While helping coordinate a food and water distribution point outside Sea Gate Chapel Tuesday afternoon, he said he has been very impressed by the good will and sense of community that remain in the hardest-hit seaside areas.
"Neighbors helping neighbors is the story. We can bring water and food into a point of distribution and bring it door-to-door to some extent, but neighbors are going that extra five yards, bringing supplies to elderly and disabled people," he said, while firefighters cooked free hot dogs and burgers under tarp tents.
"They've been cleaning out neighbors' basements, helping clean their yards, everything. Neighbors are stepping up to fill the gap."
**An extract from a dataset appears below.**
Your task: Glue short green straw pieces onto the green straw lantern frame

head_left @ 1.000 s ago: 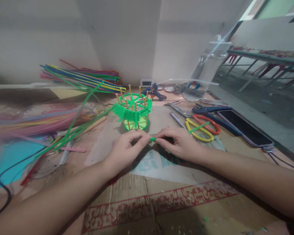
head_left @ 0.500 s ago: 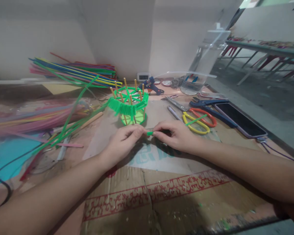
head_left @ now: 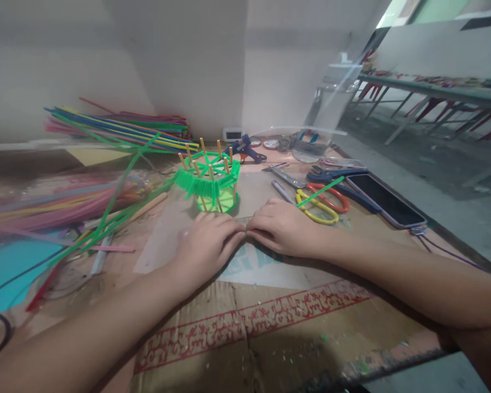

Coney Island Still Reeling
In South Brooklyn, the storm's impact wasn't felt only in the gated, upscale Sea Gate, a close-knit community that skews heavily Jewish and Eastern European.
Residents of lower-income areas of Coney Island just down the street are also doing what they can to survive until life gets back to normal.
Albert Anderson waited in a long line Tuesday morning at a food distribution site on Surf Avenue and 20th Street. 78 years old, he is the sole resident of a studio apartment on West 22nd Street in Coney Island, and he was still without heat and hot water two weeks after the storm, though he said a crew was working to get the boiler back on line earlier that morning.
"It's okay. It's pretty safe, and people come over here and other places for food, but without that hot water, hygiene's very hard to come by," he said. "I wouldn't want to see this happen again. It has such a great impact on the community."